Assay for CE synthesis in mouse peritoneal macrophages

The assay for CE synthesis from [14C]oleic acid was carried out according to a previously described method.19 Briefly, mouse peritoneal macrophages (5.0 × 105 cells per 0.25 ml of medium B (containing Dulbecco’s modified Eagle’s medium supplemented with 8.0% (v/v) lipoprotein-deficient serum, penicillin (100 units ml−1) and streptomycin (100 mg ml−1)) were cultured in each well of a 48-well plastic microplate with a test compound (in 2.5 μl of CH3CN) and liposomes (10.0 μl, 1.0 μmol phosphatidylcholine, 1.0 μmol phosphatidylserine, 0.20 μmol dicetylphosphate and 1.5 μmol cholesterol, suspended in 1.0 ml of 0.30 M glucose) together with [14C]oleic acid (5.0 μl (1.85 kBq) in 10% ethanol/phosphate-buffered saline solution). Following a 14-h incubation, cellular lipids were extracted to measure the radioactivity of [14C]CE according to the same method as described above.

Antimicrobial activity

The antimicrobial activity of a sample against six species of microorganism was measured by the agar diffusion method using paper disks.
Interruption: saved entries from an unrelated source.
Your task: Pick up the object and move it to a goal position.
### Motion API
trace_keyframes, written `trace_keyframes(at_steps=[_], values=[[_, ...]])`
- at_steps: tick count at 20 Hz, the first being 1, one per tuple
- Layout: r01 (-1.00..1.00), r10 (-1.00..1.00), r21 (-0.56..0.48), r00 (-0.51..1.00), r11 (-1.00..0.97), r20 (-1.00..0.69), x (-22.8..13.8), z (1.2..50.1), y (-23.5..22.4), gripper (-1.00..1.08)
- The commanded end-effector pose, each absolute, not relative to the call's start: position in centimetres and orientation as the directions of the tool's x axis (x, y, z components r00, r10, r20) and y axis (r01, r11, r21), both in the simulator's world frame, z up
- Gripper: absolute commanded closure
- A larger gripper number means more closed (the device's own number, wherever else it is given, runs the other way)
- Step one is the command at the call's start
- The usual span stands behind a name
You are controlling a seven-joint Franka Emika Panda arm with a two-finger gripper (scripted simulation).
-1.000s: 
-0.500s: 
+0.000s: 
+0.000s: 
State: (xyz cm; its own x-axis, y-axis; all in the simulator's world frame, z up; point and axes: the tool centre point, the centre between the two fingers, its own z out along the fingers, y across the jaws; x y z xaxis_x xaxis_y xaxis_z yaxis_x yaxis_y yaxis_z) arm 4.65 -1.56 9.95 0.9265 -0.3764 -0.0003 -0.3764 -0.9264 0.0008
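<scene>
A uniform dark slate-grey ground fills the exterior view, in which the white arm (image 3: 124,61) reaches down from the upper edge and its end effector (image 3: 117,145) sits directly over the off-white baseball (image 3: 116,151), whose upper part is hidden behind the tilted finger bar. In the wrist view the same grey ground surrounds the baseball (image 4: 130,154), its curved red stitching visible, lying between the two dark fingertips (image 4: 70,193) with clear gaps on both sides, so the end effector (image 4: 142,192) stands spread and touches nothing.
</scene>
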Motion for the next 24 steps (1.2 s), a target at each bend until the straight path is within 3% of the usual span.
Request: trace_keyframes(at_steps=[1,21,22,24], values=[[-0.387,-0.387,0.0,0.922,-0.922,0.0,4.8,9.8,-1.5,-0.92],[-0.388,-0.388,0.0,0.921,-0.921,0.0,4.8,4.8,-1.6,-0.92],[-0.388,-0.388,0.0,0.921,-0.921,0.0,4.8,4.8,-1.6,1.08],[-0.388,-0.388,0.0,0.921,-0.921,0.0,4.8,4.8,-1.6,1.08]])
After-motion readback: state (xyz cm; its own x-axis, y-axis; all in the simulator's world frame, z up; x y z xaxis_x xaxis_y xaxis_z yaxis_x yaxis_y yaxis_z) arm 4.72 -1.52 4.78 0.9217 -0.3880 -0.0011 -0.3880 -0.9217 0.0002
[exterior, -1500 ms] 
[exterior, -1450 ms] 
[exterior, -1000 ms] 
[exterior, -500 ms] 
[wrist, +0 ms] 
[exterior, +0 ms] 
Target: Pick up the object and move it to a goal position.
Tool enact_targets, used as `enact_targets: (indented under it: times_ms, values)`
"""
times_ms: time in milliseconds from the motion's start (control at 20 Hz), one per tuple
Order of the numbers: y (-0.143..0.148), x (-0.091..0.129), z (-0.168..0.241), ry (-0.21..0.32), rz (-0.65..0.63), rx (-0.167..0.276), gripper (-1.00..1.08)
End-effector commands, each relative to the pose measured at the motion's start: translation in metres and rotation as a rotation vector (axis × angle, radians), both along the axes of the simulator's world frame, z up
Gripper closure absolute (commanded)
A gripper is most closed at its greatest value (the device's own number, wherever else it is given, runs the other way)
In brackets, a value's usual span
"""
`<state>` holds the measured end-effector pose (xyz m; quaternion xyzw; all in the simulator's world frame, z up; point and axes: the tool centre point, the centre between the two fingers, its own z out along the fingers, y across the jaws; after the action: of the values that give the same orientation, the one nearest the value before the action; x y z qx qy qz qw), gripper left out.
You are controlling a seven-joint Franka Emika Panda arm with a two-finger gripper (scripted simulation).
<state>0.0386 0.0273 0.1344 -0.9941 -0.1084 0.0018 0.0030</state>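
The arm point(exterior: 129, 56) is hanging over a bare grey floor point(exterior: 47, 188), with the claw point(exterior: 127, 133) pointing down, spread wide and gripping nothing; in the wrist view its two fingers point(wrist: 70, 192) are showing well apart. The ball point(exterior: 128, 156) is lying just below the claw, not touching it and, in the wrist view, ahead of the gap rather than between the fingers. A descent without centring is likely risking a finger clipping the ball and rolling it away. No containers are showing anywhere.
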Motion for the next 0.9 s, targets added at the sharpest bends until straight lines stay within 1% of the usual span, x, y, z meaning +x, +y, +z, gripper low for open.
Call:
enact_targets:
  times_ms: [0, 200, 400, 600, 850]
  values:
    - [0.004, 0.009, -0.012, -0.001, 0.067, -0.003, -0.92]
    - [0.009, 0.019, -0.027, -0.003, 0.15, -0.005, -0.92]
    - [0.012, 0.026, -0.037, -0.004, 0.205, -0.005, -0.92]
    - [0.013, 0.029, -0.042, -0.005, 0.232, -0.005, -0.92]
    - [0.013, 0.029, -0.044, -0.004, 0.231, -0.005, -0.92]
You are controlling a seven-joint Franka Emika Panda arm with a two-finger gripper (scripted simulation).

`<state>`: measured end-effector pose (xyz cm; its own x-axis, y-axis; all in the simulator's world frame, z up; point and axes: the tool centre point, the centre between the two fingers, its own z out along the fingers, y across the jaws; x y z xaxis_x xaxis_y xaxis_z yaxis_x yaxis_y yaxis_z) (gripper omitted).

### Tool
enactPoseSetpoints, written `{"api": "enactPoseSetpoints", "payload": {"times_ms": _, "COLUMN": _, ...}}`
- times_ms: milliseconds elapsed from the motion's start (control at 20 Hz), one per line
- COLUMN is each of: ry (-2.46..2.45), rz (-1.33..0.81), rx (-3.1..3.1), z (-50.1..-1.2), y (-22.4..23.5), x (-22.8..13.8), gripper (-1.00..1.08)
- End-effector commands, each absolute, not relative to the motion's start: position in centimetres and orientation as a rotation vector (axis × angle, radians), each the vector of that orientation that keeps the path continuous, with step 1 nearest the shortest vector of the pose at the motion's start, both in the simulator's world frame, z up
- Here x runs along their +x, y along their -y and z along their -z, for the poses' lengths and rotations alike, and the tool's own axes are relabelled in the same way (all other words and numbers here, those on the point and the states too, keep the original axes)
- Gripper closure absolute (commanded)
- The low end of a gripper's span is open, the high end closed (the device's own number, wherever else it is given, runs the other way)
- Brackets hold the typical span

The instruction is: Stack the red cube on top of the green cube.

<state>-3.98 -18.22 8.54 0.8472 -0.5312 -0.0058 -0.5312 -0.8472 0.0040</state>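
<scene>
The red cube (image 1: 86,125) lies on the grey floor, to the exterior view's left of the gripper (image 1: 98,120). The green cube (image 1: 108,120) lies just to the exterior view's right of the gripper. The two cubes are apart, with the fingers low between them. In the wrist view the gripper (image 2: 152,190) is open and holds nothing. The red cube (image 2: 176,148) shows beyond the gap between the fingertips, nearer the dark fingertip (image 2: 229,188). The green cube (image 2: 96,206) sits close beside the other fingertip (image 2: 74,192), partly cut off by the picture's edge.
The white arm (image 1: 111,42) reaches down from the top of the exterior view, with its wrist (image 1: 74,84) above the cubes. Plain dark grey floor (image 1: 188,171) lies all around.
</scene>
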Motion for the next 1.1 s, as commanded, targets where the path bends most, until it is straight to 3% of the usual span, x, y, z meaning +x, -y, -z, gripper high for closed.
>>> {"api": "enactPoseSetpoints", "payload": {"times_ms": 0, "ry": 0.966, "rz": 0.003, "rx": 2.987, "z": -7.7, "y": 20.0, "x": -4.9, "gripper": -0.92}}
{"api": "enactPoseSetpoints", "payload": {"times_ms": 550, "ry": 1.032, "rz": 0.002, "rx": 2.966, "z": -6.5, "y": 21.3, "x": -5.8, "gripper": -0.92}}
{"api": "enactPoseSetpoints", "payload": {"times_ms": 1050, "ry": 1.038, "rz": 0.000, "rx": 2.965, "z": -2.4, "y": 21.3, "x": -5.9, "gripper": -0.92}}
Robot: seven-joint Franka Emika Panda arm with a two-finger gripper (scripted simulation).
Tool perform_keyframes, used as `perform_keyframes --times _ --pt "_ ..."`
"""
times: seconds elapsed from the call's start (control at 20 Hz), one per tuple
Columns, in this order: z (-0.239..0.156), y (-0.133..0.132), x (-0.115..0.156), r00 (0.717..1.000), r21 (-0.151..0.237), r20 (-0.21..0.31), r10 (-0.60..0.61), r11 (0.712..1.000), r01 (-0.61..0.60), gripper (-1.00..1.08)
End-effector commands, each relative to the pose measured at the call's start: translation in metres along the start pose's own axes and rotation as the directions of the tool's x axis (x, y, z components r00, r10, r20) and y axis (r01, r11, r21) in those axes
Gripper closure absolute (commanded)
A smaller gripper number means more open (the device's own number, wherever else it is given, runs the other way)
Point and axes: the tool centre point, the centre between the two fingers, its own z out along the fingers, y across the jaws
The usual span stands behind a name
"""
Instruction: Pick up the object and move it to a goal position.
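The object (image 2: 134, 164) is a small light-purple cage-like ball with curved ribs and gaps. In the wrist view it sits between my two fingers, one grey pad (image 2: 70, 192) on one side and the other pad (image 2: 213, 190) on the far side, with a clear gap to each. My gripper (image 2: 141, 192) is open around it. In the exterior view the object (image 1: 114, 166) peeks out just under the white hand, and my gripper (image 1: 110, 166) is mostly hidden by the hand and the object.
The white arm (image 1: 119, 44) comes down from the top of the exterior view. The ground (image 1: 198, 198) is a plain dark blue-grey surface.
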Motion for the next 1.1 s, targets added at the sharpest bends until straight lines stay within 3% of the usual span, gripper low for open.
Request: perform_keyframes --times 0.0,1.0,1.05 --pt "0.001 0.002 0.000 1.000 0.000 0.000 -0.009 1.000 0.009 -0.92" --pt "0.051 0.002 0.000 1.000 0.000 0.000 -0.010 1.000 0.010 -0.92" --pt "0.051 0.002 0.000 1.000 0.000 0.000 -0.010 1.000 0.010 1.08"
Media for microorganisms were as follows: nutrient agar (Sanko Junyaku, Tokyo, Japan) for B. subtilis PCI219, S. aureus FDA209P, M. luteus KB212, E. coli JM109 and P. aeruginosa IFO12689, and medium composed of 1.0% glucose, 0.50% yeast extract and 0.80% agar for C. albicans ATCC90029. A paper disk (i.d. 6 mm; Toyo Roshi Kaisha, Tokyo, Japan) containing a sample (10 μg) was placed on the agar plate. Bacteria were incubated at 37 °C for 24 h. C. albicans was incubated at 27 °C for 48 h. Antimicrobial activity was expressed as the diameter (mm) of the inhibitory zone.